It wasn’t until his condo came into view that Chris unclenched his teeth, relief blooming in his chest at not having driven nose first into a ditch. He shut off the engine and stared down at Tom, who was asleep. He cupped his neck.

“Baby.” No response. “Tom, wake up. Babe?”

Tom stirred, blinking. A flush had settled high on his cheeks, and his eyes, from what Chris could see, were glazed.

He lifted Tom into a sitting position and then opened his door, holding Tom’s hand. “Come this way, babe. Follow me.”

With a small groan, Tom slid out through the driver’s door, Chris supporting most of his weight. His feet touched the ground and he stood shakily, Chris’s jacket looking huge on him. Together, they limped up the path and into the house, where Chris bolted the door and half-carried Tom into the bedroom.

Sitting him on the edge of the bed, Chris began with removing Tom’s wet clothing. Barefoot and clad only in his boxers, Tom’s tremors started up again. Moving fast, Chris tore off his own clothes and pulled back the bedding. He helped Tom lie back and climbed in after him, pulling Tom against him, running his hands over the chilled skin of his back.

“Fuck, babe, you’re cold as ice.”

“’mfine,” Tom whispered, convincing Chris he wasn’t fine at all.

“Just lie here with me. We’ll get you warm soon enough. And then soup later? You want soup?”

Tom hummed faintly and went slowly limp in his arms, falling into a restless doze.

Chris lay with him for over an hour, smoothing back his hair, tracing his thumb over his blue-tinged lips. And he thought that maybe the worst had passed, that all Tom had really needed was a warm bed and some rest. But the fever came so suddenly, lying together in his dark room, the wind howling outside. Chris sunk into a half-slumber, arms loosening and tightening around Tom, finally waking with a gasp to Tom burning up in his arms.

"Shit." Chris scrambled up and leaned over Tom, palming his face, his chest, his belly, but Tom was hot all over, completely unresponsive to Chris's attempts to wake him. The clock read six in the evening, but it could have easily been three in the morning for how dark it was outside his window. He slid out of bed and yanked on the beaded chain of the lamp, gold light flooding the room. Tom lay shivering on his back, his skin dry and heated, a bright flush on his chest and neck.

Chris took his shoulders. "Tom. Come on, love. Wake up. Come on. Don't make me wait out this storm by myself." No response. Chris crowded closer. "Tom. Think about it. We're stuck in here until this weather passes. We can fuck all we want, make love, babe.
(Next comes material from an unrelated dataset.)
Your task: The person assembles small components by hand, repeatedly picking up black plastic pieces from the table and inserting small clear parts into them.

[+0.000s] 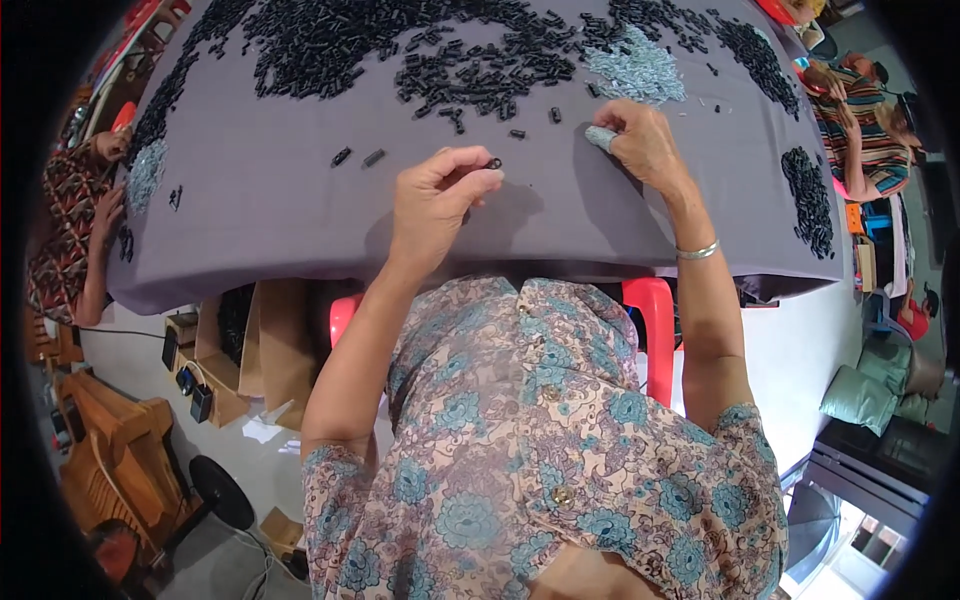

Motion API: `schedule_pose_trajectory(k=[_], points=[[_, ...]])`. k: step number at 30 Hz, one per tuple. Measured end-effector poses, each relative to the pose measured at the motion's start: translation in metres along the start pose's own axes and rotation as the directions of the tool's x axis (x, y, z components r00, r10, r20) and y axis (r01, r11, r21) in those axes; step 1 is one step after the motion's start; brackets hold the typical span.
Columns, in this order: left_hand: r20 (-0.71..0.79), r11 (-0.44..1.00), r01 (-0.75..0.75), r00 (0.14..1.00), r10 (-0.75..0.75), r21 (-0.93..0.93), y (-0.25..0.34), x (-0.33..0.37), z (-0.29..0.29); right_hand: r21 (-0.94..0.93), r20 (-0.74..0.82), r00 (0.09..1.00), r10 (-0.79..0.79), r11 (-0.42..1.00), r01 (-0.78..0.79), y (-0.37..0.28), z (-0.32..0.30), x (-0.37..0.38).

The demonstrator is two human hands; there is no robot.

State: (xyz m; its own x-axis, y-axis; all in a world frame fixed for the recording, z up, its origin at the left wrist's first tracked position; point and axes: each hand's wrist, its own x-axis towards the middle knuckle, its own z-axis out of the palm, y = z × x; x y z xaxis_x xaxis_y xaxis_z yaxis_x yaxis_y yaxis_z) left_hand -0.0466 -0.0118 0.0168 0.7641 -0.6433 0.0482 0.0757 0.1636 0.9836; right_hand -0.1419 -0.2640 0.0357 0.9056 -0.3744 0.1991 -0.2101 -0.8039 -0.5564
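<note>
My left hand (432, 200) is over the grey cloth, pinching a small black tube-shaped piece (494, 163) between thumb and fingertips. Its round end points toward the right. My right hand (648, 148), with a pale blue cover (601, 138) on one digit, is closed at the near edge of a heap of tiny pale, translucent pieces (635, 68). Whatever lies between its fingertips is hidden. Two loose black pieces, one of them a dark tube (374, 158), rest left of my left hand. Another black tube (517, 133) lies between my hands.
A grey cloth (290, 215) covers the table. Many black tubes (320, 50) are heaped along its far side, with a smaller black pile (808, 200) at the right. People sit at both ends, one in a striped top (875, 130). Cardboard boxes (285, 330) stand below the table.
</note>
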Motion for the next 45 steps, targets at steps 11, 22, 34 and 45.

Eat everything in the fridge, sleep." Tears pricked his eyes and he sucked in a breath, turning away. But the image of Tom's slack face was seared behind his eyelids. "Wake up, baby. Please." He sat back, wondering what to do. How would he fix this? Bring Tom back to him?

He braced his arms on either side of Tom's head and slid his lips over his flaming cheeks, across his lightly freckled nose, kissed each eyelid, smoothed down each eyebrow, until he lay down and pulled Tom into his arms, his panic beginning to crest over him, an ugly wave of red.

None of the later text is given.